WHAT TO DO: Could you set down the listing below exactly, leaving out its pictures?

═══ DATA SHOWN ═══

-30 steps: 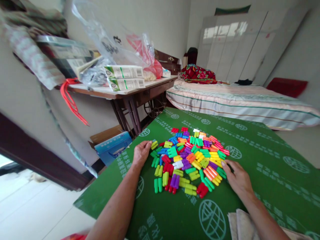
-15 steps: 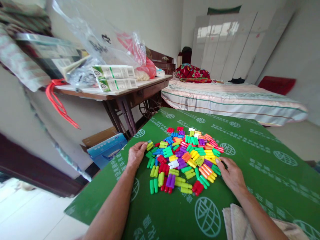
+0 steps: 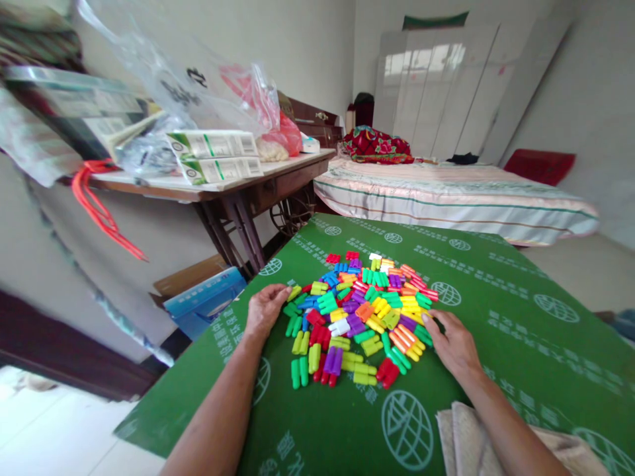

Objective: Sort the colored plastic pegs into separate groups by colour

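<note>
From the head view we looked across a bedroom, with a striped bed (image 3: 446, 192) beyond the tabletop's far edge, a wardrobe (image 3: 436, 99) behind it and a cluttered side table (image 3: 292, 175) past the left edge. On the green tabletop (image 3: 347, 423) a loose pile of plastic blocks (image 3: 356, 324) lay around the middle, well in from the far edge. A folded cloth (image 3: 464, 436) lay towards the near edge, by our right forearm.

Our left hand (image 3: 265, 307) was at the pile's left rim, thumb and forefinger drawn together at the near end of a yellow-green block (image 3: 294, 293); we could not tell whether they pinched it or merely touched it. Our right hand (image 3: 451, 340) curved loosely at the opposite rim, beside a green block (image 3: 424, 335), and its grip was also unclear.

We judged that an inward push from either side could ride blocks over one another, while a careless outward sweep could scatter them towards the left edge. The yellow-green block's long axis ran diagonally, from our left fingertips towards the far edge and rightwards; the rest of the pile pointed every which way.
</note>
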`<state>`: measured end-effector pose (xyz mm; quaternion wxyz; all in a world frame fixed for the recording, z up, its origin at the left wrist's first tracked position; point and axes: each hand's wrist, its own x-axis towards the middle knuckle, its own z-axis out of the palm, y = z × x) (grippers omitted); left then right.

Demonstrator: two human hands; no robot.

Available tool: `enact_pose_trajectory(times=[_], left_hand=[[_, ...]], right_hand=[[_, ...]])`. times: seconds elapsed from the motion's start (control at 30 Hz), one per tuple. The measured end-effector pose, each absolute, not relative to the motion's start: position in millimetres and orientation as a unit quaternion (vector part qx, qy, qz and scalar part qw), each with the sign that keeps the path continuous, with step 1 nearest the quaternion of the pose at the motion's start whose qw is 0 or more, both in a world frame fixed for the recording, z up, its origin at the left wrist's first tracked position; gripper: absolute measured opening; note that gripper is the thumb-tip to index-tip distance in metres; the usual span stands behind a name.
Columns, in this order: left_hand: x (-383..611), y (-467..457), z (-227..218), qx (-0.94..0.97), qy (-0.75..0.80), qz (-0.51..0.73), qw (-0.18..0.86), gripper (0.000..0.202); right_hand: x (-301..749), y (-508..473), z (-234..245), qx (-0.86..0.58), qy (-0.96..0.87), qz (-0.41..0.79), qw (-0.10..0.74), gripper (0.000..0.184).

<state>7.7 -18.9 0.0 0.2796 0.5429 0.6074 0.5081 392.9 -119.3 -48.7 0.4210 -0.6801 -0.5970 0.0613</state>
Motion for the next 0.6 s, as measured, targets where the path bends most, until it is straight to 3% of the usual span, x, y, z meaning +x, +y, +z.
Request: enact_pose_trajectory(times=[0.43,0.6], left_hand=[[10.3,-18.7,7.4,0.524,0.610,0.507,0.310,0.045],[11.4,-17.5,9.3,0.523,0.610,0.501,0.321,0.047]], right_hand=[[389.4,-118.0,-43.7,-0.680,-0.583,0.073,0.439,0.047],[391.9,-115.9,-43.4,-0.678,-0.534,0.140,0.485,0.048]])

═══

OUTPUT OF THE TASK:
-30 steps: 
-15 steps: 
+0 steps: 

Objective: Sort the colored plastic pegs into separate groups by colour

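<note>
From the head view we looked across a bedroom, with a striped bed (image 3: 446, 192) beyond the tabletop's far edge, a wardrobe (image 3: 436, 99) behind it and a cluttered side table (image 3: 292, 175) past the left edge. On the green tabletop (image 3: 347, 423) a loose pile of plastic blocks (image 3: 356, 324) lay around the middle, well in from the far edge. A folded cloth (image 3: 464, 436) lay towards the near edge, by our right forearm.

Our left hand (image 3: 265, 307) was at the pile's left rim, thumb and forefinger drawn together at the near end of a yellow-green block (image 3: 294, 293); we could not tell whether they pinched it or merely touched it. Our right hand (image 3: 451, 340) curved loosely at the opposite rim, beside a green block (image 3: 424, 335), and its grip was also unclear.

We judged that an inward push from either side could ride blocks over one another, while a careless outward sweep could scatter them towards the left edge. The yellow-green block's long axis ran diagonally, from our left fingertips towards the far edge and rightwards; the rest of the pile pointed every which way.
</note>
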`<state>`: measured end-effector pose (xyz mm; quaternion wxyz; all in a world frame fixed for the recording, z up, its origin at the left wrist's first tracked position; point and axes: each hand's wrist, its own x-axis towards the middle knuckle, its own z-axis out of the palm, y = z × x) (grippers omitted); left then right.

Demonstrator: two human hands; no robot.

Available tool: `enact_pose_trajectory(times=[_], left_hand=[[_, ...]], right_hand=[[_, ...]])`. times: seconds elapsed from the motion's start (control at 30 Hz), one per tuple. The measured end-effector pose, each absolute, not relative to the motion's start: position in millimetres and orientation as a unit quaternion (vector part qx, qy, qz and scalar part qw), each with the sign that keeps the path continuous, with step 1 nearest the quaternion of the pose at the motion's start whose qw is 0 or more, both in a world frame fixed for the recording, z up, its origin at the left wrist's first tracked position; gripper: absolute measured opening; note that gripper is the thumb-tip to index-tip distance in metres; the usual span stands behind a name.
Columns, in this order: left_hand: x (-383..611), y (-467..457), z (-227..218), qx (-0.94..0.97), qy (-0.75..0.80), qz (-0.51..0.73), qw (-0.18..0.86), gripper (0.000..0.202); right_hand: x (-301..749), y (-508..473), z (-234..245), qx (-0.86..0.58), qy (-0.96..0.87), qz (-0.41..0.79), qw (-0.10..0.74), gripper (0.000..0.184).

<state>7.7 -18.9 0.0 0.2796 0.5429 0.6074 0.5081 392.9 -119.3 -48.7 0.4210 -0.6801 -0.5970 0.0613</state>
Motion for the next 0.6 s, as measured, targets where the path bends most, until it is straight to 3% of the usual span, x, y, z meaning +x, +y, +z.
Request: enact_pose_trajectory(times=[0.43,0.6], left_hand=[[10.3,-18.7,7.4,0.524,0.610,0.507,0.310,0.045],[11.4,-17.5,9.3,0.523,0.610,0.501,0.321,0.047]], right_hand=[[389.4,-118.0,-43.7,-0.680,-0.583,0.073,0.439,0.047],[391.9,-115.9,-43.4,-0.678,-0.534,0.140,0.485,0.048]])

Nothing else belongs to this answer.